• _What you are asked to do_: Please count the lines in the records below that include the word "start" and report only the total.

• _Exercise materials_:
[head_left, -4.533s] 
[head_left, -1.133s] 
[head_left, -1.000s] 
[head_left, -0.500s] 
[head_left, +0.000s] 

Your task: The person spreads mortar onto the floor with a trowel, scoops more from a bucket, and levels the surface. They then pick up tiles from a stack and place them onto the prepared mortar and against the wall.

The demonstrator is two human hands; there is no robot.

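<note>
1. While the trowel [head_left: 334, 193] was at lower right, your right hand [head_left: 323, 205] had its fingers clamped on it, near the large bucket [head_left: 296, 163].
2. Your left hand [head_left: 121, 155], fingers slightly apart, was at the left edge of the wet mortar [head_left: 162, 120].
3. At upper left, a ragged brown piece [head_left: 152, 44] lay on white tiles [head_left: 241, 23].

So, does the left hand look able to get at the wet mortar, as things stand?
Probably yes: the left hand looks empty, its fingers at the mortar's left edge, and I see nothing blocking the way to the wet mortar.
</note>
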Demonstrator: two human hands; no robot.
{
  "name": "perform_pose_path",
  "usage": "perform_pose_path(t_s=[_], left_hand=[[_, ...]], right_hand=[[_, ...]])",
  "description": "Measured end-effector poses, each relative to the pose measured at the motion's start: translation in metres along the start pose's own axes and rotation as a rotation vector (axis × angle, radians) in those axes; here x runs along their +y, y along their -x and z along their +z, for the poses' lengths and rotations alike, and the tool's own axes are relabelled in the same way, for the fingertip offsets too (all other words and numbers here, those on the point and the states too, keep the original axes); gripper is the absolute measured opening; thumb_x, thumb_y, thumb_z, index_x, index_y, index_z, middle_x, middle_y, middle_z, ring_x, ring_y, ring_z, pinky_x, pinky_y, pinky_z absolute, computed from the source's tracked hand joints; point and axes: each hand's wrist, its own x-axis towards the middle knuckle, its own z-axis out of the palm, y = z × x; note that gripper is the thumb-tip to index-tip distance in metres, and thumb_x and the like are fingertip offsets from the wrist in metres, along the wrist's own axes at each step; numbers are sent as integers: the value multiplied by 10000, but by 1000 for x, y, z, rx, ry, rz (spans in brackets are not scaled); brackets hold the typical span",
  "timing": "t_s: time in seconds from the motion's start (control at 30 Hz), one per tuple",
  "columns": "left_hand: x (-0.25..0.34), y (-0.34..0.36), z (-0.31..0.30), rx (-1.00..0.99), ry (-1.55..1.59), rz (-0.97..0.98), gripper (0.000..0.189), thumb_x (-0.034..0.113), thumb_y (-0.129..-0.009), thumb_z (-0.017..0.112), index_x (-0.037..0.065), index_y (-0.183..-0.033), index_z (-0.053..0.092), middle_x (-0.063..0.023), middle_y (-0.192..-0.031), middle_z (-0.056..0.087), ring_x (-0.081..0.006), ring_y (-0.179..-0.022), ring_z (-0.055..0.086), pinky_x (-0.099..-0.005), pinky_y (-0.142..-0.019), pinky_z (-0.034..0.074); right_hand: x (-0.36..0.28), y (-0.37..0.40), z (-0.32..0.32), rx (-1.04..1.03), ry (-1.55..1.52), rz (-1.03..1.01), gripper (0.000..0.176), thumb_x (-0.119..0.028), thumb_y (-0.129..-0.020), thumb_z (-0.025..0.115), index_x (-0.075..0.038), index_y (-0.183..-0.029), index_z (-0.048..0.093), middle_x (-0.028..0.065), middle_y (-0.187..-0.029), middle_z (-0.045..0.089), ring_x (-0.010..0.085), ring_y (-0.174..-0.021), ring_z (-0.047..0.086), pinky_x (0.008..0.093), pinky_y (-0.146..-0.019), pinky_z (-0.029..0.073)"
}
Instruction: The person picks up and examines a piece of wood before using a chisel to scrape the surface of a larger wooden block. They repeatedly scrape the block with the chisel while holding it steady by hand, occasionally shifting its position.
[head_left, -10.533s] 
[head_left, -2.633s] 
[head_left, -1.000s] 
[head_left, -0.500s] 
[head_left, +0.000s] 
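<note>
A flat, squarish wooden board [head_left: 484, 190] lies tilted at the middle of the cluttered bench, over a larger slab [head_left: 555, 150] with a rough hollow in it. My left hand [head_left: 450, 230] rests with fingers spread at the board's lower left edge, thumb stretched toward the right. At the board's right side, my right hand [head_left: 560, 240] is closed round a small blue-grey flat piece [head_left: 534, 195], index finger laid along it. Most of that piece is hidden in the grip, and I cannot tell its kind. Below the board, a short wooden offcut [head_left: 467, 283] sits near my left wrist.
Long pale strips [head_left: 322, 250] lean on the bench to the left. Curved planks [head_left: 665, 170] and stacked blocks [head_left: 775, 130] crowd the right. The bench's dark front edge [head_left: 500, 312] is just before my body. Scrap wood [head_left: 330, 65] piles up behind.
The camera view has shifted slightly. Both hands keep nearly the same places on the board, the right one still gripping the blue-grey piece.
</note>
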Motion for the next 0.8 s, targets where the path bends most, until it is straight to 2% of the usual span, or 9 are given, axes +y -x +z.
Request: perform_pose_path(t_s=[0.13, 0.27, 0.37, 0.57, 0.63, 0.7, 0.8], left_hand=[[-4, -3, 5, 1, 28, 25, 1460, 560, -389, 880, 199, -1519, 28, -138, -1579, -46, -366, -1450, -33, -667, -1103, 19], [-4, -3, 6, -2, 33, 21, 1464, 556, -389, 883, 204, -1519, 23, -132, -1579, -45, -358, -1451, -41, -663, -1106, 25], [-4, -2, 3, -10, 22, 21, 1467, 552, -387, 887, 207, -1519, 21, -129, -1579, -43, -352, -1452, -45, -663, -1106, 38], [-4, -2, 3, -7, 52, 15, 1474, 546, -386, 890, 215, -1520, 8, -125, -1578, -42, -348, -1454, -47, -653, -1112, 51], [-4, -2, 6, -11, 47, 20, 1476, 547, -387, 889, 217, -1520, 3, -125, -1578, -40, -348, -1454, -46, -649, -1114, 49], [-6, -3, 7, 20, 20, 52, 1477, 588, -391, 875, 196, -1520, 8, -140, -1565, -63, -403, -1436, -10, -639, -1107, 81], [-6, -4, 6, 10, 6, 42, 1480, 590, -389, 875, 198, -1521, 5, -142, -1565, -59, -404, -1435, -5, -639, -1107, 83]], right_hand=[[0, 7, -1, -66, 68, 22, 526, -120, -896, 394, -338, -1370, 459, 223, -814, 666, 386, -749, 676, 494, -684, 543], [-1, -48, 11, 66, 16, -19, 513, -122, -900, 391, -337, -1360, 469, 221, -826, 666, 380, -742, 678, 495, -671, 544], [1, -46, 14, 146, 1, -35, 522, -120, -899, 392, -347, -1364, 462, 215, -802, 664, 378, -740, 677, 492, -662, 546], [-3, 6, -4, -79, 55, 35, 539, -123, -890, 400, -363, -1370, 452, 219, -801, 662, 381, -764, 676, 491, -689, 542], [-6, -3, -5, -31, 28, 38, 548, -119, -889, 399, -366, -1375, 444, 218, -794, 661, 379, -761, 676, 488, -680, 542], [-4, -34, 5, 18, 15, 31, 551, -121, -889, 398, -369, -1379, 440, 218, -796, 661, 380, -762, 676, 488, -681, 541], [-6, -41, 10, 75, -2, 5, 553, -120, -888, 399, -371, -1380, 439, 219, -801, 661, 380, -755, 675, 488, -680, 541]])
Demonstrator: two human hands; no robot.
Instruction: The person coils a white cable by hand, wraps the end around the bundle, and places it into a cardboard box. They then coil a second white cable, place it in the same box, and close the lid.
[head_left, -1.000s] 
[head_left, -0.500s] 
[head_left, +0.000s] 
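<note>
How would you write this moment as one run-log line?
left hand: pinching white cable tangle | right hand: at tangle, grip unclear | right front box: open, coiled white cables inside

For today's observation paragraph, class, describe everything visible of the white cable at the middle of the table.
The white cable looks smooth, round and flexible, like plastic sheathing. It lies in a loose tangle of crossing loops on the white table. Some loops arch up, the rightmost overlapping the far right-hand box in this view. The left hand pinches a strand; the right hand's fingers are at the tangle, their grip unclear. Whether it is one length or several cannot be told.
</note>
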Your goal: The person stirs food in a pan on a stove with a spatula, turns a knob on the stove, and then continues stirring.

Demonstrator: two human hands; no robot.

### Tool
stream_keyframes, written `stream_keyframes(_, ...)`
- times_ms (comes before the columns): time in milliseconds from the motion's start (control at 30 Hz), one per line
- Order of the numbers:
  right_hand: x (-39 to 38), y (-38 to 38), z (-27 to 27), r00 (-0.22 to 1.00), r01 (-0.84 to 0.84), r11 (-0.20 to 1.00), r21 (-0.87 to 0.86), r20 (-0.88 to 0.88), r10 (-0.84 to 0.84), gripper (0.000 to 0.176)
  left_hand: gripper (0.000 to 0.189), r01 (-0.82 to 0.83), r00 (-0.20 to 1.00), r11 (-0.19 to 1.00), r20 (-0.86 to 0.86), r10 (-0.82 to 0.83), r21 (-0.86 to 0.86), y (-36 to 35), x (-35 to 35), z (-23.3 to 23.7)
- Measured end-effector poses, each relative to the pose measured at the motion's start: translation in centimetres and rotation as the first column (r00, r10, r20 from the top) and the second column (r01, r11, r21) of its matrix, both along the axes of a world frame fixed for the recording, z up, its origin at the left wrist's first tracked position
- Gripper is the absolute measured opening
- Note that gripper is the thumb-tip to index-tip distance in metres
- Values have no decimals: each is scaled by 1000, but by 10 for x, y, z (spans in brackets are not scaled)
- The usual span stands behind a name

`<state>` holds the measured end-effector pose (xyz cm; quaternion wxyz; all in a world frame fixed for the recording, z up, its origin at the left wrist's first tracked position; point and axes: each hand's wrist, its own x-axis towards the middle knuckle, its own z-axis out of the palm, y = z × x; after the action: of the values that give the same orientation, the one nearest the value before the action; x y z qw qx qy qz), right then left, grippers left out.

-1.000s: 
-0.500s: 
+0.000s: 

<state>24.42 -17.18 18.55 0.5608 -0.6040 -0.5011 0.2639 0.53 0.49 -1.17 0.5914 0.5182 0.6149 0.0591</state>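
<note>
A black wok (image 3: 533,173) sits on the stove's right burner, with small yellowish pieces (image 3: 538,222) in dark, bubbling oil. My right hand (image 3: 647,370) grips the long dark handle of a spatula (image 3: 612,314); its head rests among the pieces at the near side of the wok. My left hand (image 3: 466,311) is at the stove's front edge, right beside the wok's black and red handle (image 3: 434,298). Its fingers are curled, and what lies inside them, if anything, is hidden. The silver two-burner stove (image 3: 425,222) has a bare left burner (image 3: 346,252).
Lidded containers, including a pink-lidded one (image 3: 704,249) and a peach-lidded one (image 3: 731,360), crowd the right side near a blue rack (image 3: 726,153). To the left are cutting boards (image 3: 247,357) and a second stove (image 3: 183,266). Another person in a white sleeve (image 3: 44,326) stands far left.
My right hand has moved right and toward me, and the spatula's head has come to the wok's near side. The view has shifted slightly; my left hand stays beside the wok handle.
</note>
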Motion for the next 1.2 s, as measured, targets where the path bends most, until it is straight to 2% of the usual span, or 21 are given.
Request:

• _Your response_: 4